Some scientists from
Environment Canada have joined us on this trip. They have come to
the Arctic to study how much mercury is in the air and in the
snow.
Mercury is a pollutant
that is easily transported in the atmosphere to remote regions such as
the Arctic. Air samples were collected in specially coated tubes in
order to determine how much mercury is in the air over the frozen Arctic
Ocean.
Freshly-fallen snow is
collected from a Teflon-covered table set up outside the air pollution
monitoring station at Alert.
The scientists
collect snow samples in bottles from different layers within deep
snow banks. They will bring back these snow samples to Toronto in a cooler
packed with snow to keep the samples from melting before they can be
tested in the lab.
We set up an experiment that
will help us to interpret satellite radar images of Arctic shorelines.
Big aluminum 3-D corners that we set up on the shoreline will reflect
radar brightly, and will act as reference points in images from RADARSAT,
Canada's Earth observation satellite.
When we
returned a week later to check the corner reflectors, we discovered that
several had been knocked out of position. There were teeth marks in the
corner of one, and polar bear tracks all around it.

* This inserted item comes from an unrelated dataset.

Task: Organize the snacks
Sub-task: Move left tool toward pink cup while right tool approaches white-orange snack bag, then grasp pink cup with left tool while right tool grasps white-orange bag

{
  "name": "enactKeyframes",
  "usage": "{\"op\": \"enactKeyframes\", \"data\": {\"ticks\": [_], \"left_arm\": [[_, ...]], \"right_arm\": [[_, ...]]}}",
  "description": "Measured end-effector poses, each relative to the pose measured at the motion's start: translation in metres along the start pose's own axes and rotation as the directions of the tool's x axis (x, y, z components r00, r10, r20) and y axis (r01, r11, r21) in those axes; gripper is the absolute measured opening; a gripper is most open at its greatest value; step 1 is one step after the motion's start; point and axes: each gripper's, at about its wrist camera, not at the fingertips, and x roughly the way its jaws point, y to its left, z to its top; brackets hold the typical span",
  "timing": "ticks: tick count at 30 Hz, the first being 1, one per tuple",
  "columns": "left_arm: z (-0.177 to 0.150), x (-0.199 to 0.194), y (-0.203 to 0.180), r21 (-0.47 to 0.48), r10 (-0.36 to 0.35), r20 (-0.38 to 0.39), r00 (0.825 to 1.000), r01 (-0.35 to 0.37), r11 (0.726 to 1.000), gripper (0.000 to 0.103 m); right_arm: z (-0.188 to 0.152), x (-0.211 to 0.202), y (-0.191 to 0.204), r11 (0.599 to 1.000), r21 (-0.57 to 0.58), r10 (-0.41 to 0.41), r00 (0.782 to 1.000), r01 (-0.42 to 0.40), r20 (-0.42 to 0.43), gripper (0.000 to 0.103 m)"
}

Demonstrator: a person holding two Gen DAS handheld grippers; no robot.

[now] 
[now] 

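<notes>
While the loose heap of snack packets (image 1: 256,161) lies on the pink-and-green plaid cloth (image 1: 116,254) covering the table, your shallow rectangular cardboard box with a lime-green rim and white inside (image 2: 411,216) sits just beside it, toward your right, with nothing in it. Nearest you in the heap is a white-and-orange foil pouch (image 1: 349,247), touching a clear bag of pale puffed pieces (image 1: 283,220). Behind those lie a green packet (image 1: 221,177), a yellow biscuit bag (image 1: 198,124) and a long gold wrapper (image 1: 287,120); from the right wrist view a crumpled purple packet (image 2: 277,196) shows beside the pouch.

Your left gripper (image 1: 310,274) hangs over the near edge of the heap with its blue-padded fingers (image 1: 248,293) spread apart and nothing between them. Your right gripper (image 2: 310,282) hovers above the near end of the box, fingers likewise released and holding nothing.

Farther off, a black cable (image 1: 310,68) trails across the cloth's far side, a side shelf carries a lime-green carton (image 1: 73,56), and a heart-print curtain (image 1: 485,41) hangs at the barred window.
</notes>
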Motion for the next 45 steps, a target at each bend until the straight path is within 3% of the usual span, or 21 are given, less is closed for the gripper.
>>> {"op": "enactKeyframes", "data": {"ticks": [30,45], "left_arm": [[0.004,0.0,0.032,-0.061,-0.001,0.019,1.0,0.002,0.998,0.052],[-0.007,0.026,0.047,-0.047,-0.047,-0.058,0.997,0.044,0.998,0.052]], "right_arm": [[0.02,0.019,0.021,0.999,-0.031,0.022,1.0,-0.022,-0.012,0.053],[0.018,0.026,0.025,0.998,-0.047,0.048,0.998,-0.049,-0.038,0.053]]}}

By the end of the week, our
experiments have been completed, and we must start packing all our equipment
into bunyans, large shipping containers which will be sent home by Hercules
aircraft.
Back at Alert,
preparations are being made for our departure. Since the runway at Alert is
a gravel base topped with hard packed snow, Canadian Forces personnel fix a
rut in the runway by dumping snow into it, and then smooth it out.
Some of us are staying behind
to pack up equipment, but many of us leave this week to go home. We have
grown accustomed to living in the Arctic environment, and it will be a shock
to come home to warm temperatures and dark nights. We have worked hard over
the last month and are anxious to see our families, but sorry to leave the
friends we have made at Alert.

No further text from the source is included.